I did my research. I try to do this as like fucking to the T as possible, but it's hard. It's good work. There's so much lore behind it that it's hard to really condense it into like a 30 to 45 minute episode. So I did my best. Sure, sure, sure. But it's believed that the Wendigo is a manifestation of all the worst and darkest parts of the human spirit. So greed, gluttony, cannibalism. And it was described by native ethnographer and author Basil Johnston in his book, The Manitoba.
I don't know if I'm pronouncing that right, but I hope I am. It's pronounced Basil. When it was Basil, he described it in his book. The Wendigo was gaunt to the point of emaciation, its desiccated skin pulled tightly over its bones with its bones pushing out over its skin, its complexion the ash gray of death and its eyes pushed back deep into the eye sockets. The Wendigo looked like a gaunt skeleton recently disinterred from the grave.
What lips it had were tattered and bloody, unclean and suffering from separations of the flesh. The Wendigo gave off a strange and eerie odor of decay and decomposition of death and corruption. He's just perfectly described to me. It does, you gaunt fuck. I got chapped lips lately too. They're not bloody, but I get the sunken eyes. I'm unclean. Let's be real. I'm a little dirty at most times. I don't think what it said, its lips were tattered and bloody. They meant chapped.

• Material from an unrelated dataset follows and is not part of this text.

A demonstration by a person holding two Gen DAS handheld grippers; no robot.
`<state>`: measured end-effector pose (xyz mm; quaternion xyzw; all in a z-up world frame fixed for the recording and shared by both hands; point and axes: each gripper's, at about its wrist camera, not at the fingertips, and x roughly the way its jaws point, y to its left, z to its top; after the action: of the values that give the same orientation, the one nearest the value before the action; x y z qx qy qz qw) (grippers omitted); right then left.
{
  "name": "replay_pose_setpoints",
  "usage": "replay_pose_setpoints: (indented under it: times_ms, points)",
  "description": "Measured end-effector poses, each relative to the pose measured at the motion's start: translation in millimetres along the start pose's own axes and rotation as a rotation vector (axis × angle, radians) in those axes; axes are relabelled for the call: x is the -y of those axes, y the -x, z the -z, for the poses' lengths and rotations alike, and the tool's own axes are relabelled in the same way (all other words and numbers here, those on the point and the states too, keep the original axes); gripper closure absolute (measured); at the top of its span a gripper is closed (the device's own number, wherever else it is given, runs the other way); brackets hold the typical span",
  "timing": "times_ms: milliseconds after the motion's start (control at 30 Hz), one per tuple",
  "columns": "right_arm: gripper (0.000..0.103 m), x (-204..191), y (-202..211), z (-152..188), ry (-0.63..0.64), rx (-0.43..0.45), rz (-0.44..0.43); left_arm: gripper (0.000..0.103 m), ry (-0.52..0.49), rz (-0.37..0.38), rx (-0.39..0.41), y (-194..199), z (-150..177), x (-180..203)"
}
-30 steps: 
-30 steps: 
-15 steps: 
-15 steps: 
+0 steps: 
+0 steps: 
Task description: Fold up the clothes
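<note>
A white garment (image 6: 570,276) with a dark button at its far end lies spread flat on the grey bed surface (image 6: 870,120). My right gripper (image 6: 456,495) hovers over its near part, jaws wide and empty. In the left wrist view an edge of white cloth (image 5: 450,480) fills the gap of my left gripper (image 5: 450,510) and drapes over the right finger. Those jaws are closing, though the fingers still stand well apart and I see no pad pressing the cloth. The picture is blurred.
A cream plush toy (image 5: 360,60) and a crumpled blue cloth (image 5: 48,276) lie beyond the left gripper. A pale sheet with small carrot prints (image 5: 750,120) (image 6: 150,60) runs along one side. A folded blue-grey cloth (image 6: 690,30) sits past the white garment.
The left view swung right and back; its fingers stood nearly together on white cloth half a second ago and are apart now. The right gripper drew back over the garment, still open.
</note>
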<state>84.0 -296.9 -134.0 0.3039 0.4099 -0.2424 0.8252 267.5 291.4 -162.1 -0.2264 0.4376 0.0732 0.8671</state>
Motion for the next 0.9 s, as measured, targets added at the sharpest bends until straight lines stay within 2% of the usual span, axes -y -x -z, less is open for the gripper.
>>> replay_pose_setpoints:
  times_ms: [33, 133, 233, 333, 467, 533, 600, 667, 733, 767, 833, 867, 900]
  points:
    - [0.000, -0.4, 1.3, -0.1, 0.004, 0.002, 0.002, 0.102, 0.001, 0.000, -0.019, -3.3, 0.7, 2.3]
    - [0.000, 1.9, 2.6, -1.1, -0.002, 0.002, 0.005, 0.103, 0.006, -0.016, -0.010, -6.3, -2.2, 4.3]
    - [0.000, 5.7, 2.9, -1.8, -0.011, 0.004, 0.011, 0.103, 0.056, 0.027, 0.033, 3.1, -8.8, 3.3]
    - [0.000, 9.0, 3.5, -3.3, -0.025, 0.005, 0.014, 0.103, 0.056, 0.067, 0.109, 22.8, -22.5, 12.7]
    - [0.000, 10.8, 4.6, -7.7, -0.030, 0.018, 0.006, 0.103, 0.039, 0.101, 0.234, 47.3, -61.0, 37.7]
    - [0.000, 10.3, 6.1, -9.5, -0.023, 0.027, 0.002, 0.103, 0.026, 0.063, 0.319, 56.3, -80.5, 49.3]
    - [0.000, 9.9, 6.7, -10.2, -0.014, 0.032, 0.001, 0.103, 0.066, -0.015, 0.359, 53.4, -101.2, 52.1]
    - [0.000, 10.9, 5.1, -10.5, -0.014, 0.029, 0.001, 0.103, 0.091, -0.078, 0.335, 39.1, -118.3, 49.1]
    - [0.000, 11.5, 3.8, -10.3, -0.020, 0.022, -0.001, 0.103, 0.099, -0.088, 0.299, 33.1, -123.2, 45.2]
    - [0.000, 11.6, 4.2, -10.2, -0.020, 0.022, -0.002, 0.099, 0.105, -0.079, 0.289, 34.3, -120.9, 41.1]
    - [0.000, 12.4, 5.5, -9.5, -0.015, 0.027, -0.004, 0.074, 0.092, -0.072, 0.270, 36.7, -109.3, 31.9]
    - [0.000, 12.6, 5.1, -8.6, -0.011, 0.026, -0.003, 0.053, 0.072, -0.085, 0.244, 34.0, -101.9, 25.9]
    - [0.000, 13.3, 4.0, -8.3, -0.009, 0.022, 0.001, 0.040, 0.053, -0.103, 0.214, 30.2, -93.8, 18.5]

I'm pretty sure they mean that it chewed them off in a fit of hunger. OK. But basically what he's describing is wildly different than what the modern representation of the Wendigo is. To me this sounds more like either like a walker from The Walking Dead, you know what I mean? Right. Or like a less skinny version of Christian Bale from the movie The Machinist. Right, less skinny. Less skinny. Yeah. Because he's pretty fucking thin in that movie and it's unnerving. Also probably pretty unhealthy.

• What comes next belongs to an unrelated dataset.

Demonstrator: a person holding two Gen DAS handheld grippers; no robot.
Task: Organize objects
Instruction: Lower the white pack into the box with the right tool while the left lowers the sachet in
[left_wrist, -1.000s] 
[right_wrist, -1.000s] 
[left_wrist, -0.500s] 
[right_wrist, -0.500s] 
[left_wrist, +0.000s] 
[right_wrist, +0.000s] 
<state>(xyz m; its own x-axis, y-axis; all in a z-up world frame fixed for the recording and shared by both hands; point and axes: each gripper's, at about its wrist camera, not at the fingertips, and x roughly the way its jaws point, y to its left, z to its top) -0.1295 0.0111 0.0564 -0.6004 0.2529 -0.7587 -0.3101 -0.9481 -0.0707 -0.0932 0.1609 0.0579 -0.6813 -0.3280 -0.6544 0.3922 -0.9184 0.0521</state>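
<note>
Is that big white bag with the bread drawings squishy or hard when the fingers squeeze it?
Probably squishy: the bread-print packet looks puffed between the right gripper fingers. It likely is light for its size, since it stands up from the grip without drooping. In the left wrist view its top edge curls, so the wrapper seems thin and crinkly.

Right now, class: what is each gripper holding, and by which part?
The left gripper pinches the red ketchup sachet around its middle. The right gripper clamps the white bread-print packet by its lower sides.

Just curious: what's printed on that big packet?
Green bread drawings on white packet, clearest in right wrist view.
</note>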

It is. But yeah, I mean, actors are just like us. Oh yeah, just regular salt of the earth. But now that you have that description to go off of, I'm going to send you two more pictures that probably more accurately describe what is going on. So take a look at these. Let me know what you think. Also these pictures, I haven't been doing this, but I'll post the pictures that I've been sending to you on Instagram. So anyone who wants to see them, they can check them out. That's a good call.
Okay, yeah, I've seen this one. It's like that dude from The Hobbit. Like the head orc? Yeah. Actually, shit, yeah, it does kind of look like that. He's a little thinner, but it kind of does. Yeah, much thinner. It's pretty badass. Dang. And that other one? Shoot. Yeah, I don't like that one. That one's a fucking nightmare. Holy smokes. Do you want to describe the second one to the audience and then what you're looking at?
It's half man, half elderly man with beard, graying hair, widow's peak, I think. I don't know, it's a side view. It's hard to tell. But yeah, he's Christian Bale skinny. He really is Christian Bale skinny. Very long spindly fingers with very long nails at the end, blood in the teeth, obviously. The nose is a little crunched in there. It's like flat face. Kind of Voldemort-y. Yeah. A little bit. Yeah, lost some of his powers way back when. It's looking for the boy who done it.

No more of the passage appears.